=== Section Start ===

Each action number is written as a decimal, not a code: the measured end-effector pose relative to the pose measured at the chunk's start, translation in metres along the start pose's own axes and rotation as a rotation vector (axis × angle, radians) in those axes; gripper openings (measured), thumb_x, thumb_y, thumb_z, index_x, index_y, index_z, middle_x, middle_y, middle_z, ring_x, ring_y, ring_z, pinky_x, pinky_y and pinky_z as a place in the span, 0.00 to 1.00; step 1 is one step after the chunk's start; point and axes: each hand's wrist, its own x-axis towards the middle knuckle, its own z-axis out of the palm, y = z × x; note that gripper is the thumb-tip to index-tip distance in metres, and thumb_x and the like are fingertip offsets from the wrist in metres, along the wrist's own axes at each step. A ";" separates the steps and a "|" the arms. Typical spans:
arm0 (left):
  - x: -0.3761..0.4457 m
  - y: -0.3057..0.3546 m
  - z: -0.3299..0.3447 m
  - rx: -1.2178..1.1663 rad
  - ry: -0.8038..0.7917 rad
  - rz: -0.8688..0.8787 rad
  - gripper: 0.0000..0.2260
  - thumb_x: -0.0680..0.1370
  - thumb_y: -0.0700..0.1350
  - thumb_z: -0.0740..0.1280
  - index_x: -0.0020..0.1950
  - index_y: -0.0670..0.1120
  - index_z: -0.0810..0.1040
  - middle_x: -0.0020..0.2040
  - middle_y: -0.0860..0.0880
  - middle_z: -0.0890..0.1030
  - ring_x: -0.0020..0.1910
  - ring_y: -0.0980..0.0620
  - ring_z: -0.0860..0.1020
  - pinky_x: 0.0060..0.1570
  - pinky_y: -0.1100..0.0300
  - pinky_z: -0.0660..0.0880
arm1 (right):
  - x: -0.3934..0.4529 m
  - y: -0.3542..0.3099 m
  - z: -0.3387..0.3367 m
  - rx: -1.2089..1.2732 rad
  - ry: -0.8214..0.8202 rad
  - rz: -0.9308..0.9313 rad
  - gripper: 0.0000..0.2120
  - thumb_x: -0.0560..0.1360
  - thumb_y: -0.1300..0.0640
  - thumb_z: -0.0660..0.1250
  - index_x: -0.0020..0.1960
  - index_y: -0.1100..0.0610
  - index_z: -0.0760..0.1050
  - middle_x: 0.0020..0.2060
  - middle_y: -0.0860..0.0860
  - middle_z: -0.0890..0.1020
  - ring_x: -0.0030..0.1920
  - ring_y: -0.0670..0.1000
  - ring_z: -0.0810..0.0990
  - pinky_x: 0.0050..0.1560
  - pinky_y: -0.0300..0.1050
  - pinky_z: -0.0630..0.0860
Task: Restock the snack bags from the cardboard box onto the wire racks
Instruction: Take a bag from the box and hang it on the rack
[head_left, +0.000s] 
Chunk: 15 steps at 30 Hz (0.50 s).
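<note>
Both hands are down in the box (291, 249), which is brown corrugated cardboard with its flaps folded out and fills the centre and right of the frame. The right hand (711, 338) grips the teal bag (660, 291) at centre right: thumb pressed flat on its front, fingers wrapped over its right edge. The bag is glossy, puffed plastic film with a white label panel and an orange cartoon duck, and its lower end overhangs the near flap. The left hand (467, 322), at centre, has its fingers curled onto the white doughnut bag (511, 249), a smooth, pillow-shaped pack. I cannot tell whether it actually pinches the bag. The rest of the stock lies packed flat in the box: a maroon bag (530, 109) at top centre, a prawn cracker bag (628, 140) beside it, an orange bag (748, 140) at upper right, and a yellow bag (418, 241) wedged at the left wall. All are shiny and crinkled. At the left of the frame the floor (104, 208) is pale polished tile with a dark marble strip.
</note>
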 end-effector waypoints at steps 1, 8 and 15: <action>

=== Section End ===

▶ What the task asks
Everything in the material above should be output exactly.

▶ Response
Each action number is written as a decimal, not a code: the measured end-effector pose relative to the pose measured at the chunk's start, translation in metres along the start pose's own axes and rotation as a rotation vector (axis × angle, radians) in those axes; gripper openings (measured), thumb_x, thumb_y, thumb_z, index_x, index_y, index_z, middle_x, middle_y, middle_z, ring_x, ring_y, ring_z, pinky_x, pinky_y and pinky_z as a place in the span, 0.00 to 1.00; step 1 is one step after the chunk's start; point and axes: each hand's wrist, its own x-axis towards the middle knuckle, its own z-axis out of the palm, y = z × x; note that gripper is the thumb-tip to index-tip distance in metres, and thumb_x and the like are fingertip offsets from the wrist in metres, along the wrist's own axes at each step. A ";" separates the steps and a "|" the arms. Typical spans:
arm0 (left):
  - x: -0.3761..0.4457 m
  - y: -0.3057..0.3546 m
  - z: -0.3299..0.3447 m
  - rx: -1.2178..1.1663 rad
  - ry: -0.8038..0.7917 rad
  - rz: -0.8688..0.8787 rad
  - gripper: 0.0000..0.2260
  - thumb_x: -0.0680..0.1370
  - thumb_y: -0.0700..0.1350
  - thumb_z: -0.0740..0.1280
  - index_x: -0.0020..0.1950
  - index_y: -0.0670..0.1120
  - index_z: -0.0810..0.1040
  - middle_x: -0.0020..0.2040
  - middle_y: -0.0860..0.0880
  - middle_z: -0.0890..0.1030
  - ring_x: -0.0020..0.1910
  - ring_y: -0.0980..0.0620
  - ring_z: -0.0860..0.1020
  - pinky_x: 0.0060..0.1570
  - pinky_y: -0.1100..0.0300
  - pinky_z: -0.0660..0.0880
arm1 (right):
  - x: -0.3934..0.4529 m
  - y: -0.3542..0.3099 m
  - z: -0.3387..0.3367 m
  - rx: -1.2089..1.2732 rad
  - ry: -0.8214..0.8202 rad
  - rz: -0.9308..0.9313 rad
  - gripper: 0.0000..0.2120
  - thumb_x: -0.0560..0.1360
  - thumb_y: -0.1300..0.0640
  - thumb_z: -0.0660..0.1250
  - index_x: -0.0020..0.1960
  - index_y: -0.1100..0.0610
  - index_z: -0.0760..0.1050
  - middle_x: 0.0020..0.2060
  - middle_y: -0.0860..0.0860
  - middle_z: -0.0890..0.1020
  - ring_x: -0.0030..0.1920
  - ring_y: -0.0670..0.1000
  - ring_z: -0.0810..0.0990
  - pinky_x: 0.0050..0.1560
  - pinky_y: -0.0300..0.1050
  - pinky_z: -0.0630..0.0860
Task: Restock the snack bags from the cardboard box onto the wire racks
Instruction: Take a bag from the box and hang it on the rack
[head_left, +0.000s] 
Chunk: 15 steps at 30 Hz (0.50 s).
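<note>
Both hands are down in the box (291, 249), which is brown corrugated cardboard with its flaps folded out and fills the centre and right of the frame. The right hand (711, 338) grips the teal bag (660, 291) at centre right: thumb pressed flat on its front, fingers wrapped over its right edge. The bag is glossy, puffed plastic film with a white label panel and an orange cartoon duck, and its lower end overhangs the near flap. The left hand (467, 322), at centre, has its fingers curled onto the white doughnut bag (511, 249), a smooth, pillow-shaped pack. I cannot tell whether it actually pinches the bag. The rest of the stock lies packed flat in the box: a maroon bag (530, 109) at top centre, a prawn cracker bag (628, 140) beside it, an orange bag (748, 140) at upper right, and a yellow bag (418, 241) wedged at the left wall. All are shiny and crinkled. At the left of the frame the floor (104, 208) is pale polished tile with a dark marble strip.
</note>
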 end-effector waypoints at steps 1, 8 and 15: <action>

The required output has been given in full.